The VideoGridWorkflowOperationHandler offers a way to combine several, partially simultaneously playing videos into a single video file. For example, the webcam feeds during a video conference can be combined by this WOH. The resulting video puts each input video on a grid that dynamically resizes based on the number of inputs videos currently active. Which input video is active when is defined through a SMIL catalogue from e.g. a partial ingest.

If the SMIL defines a section where there are no videos active, the background color will be shown instead for the duration of the section. This also holds true for potentially empty beginning and end sections, ensuring that a final single video is as long as the overall duration defined in the SMIL (e.g. if the first input video becomes active at 30 seconds, the first generated output is a 30 second long video of the background color). The background color is also shown whenever the input videos cannot fully fill up the available space.

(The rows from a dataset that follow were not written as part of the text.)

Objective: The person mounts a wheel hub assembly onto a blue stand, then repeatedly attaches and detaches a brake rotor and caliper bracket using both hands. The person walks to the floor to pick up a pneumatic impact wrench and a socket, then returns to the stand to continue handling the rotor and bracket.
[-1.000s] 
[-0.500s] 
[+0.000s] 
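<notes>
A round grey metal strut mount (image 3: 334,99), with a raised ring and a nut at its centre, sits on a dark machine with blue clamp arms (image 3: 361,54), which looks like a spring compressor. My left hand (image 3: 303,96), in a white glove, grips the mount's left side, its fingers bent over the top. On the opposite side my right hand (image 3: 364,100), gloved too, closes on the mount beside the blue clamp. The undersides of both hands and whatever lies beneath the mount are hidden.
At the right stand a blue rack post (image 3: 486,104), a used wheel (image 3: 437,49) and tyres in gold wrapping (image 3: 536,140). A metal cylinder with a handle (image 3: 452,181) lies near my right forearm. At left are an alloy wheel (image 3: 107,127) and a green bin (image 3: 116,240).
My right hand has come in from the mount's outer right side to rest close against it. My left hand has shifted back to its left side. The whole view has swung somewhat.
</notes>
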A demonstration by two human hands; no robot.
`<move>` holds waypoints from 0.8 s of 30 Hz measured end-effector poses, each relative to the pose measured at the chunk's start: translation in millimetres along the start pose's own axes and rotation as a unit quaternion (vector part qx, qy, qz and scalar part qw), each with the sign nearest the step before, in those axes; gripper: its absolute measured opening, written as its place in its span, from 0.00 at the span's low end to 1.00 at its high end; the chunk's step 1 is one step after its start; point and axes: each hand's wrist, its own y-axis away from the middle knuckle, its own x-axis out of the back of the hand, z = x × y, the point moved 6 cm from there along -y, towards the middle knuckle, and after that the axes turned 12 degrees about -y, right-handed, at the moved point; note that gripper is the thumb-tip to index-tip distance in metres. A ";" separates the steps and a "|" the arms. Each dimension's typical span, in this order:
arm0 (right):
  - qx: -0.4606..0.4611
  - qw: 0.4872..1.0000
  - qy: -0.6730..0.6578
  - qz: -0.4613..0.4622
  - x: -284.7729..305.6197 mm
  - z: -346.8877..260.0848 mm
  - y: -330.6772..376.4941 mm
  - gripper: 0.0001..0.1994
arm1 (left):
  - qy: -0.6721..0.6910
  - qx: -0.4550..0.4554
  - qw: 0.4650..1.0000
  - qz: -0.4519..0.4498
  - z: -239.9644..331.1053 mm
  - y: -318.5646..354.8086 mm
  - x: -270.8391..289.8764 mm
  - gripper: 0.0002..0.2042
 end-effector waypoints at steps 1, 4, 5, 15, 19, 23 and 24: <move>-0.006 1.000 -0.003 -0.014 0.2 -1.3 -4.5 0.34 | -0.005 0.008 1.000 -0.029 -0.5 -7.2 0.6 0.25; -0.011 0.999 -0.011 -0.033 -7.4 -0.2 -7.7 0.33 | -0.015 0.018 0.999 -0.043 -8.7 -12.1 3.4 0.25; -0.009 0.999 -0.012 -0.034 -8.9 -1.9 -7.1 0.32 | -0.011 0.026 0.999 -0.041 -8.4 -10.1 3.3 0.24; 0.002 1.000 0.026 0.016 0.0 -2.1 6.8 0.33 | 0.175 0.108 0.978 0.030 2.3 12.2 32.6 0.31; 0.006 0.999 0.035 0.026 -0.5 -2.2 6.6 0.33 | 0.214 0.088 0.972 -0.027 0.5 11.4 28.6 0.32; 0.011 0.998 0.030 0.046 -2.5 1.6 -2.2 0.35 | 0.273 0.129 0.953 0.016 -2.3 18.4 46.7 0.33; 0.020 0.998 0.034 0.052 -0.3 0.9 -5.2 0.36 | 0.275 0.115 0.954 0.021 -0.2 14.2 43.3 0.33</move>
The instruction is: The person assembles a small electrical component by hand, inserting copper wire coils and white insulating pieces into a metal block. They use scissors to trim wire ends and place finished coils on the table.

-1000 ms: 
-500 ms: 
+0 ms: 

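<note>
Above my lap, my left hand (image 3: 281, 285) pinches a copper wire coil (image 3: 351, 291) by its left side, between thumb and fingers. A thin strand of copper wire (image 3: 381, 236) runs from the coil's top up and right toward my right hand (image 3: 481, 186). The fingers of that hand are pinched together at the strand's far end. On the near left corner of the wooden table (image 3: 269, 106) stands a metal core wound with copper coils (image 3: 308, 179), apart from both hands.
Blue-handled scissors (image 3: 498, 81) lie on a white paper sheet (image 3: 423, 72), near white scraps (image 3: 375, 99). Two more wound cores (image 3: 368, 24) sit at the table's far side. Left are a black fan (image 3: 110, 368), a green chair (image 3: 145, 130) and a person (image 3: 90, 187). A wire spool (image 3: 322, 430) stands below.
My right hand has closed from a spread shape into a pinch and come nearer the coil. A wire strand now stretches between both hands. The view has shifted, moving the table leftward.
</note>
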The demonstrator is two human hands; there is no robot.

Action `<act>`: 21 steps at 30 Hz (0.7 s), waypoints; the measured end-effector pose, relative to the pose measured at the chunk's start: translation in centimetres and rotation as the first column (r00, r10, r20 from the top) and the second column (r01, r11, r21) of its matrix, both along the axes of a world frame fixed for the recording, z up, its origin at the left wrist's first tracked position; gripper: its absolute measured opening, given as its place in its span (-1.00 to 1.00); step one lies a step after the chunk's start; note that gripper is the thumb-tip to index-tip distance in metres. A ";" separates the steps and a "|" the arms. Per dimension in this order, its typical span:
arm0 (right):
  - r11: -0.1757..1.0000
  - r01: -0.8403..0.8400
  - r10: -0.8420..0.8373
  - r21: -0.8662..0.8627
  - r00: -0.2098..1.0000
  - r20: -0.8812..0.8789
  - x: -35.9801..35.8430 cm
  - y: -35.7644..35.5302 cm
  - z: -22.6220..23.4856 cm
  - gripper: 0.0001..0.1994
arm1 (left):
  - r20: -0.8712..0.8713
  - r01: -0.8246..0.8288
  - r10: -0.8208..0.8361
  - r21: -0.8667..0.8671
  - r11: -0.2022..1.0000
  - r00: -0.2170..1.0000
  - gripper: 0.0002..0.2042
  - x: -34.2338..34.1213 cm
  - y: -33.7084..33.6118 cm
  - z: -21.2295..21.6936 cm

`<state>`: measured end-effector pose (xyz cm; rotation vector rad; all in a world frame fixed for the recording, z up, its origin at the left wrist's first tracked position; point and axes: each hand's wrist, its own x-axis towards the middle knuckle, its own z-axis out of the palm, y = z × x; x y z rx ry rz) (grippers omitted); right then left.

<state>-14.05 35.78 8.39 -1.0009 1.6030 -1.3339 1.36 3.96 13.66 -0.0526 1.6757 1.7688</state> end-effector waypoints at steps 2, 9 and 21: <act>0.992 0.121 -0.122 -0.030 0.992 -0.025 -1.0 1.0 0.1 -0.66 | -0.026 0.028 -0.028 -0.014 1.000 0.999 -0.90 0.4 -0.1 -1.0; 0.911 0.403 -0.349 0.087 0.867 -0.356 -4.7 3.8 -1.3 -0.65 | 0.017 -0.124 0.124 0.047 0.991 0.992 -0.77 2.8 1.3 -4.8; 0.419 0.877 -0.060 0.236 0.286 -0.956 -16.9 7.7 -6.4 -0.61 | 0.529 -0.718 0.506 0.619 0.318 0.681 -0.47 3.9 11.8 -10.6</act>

This WOH relies on the inspect service for enriching generated, temporary video files with metadata. Furthermore, it relies on the composers concat service to combine temporary video files into a single output file.

Parameter Table

configuration keys example description
source-flavors* presenter/source Flavors containing all the video tracks to be combined.
source-smil-flavor* smil/source+partial Flavor containing the SMIL specifying when each video track is active. The example shows the flavor used by partial ingest.
concat-encoding-profile* Encoding profile used for the final concatenation.
resolution 1280x720 Resolution of the output. Example value is the default.
background-color 0xFFFFFF The color used to fill space not occupied by input videos in the output. Example value is the default.
target-flavor* presenter/partial Flavor containing the output video tracks.
target-tags archive Tag(s) to add to the output track. Default is null.

* required keys


For this example, let us assume that our source-flavor contains three videos. The SMIL file from our source-smil-flavor defines the duration for the final video as 3 (units of time). It also defines the start time and end time for each individual video, as seen below:

Figure 1

Every time a video starts or ends, it marks the beginning of a new section. For each section, a video is generated. In our case, this happens three times, so three videos are generated. The image below shows how the videos from our source-flavor are arranged in each section.

Figure 2

Finally, the videos for each section are combined into one final, single video file.

Operation Example

    description="Generate sections of the final video"
    <configuration key="source-flavor">presenter/source</configuration>
    <configuration key="source-smil-flavor">smil/source+partial</configuration>
    <configuration key="target-flavor">presenter/partial</configuration>
    <configuration key="concat-encoding-profile"></configuration>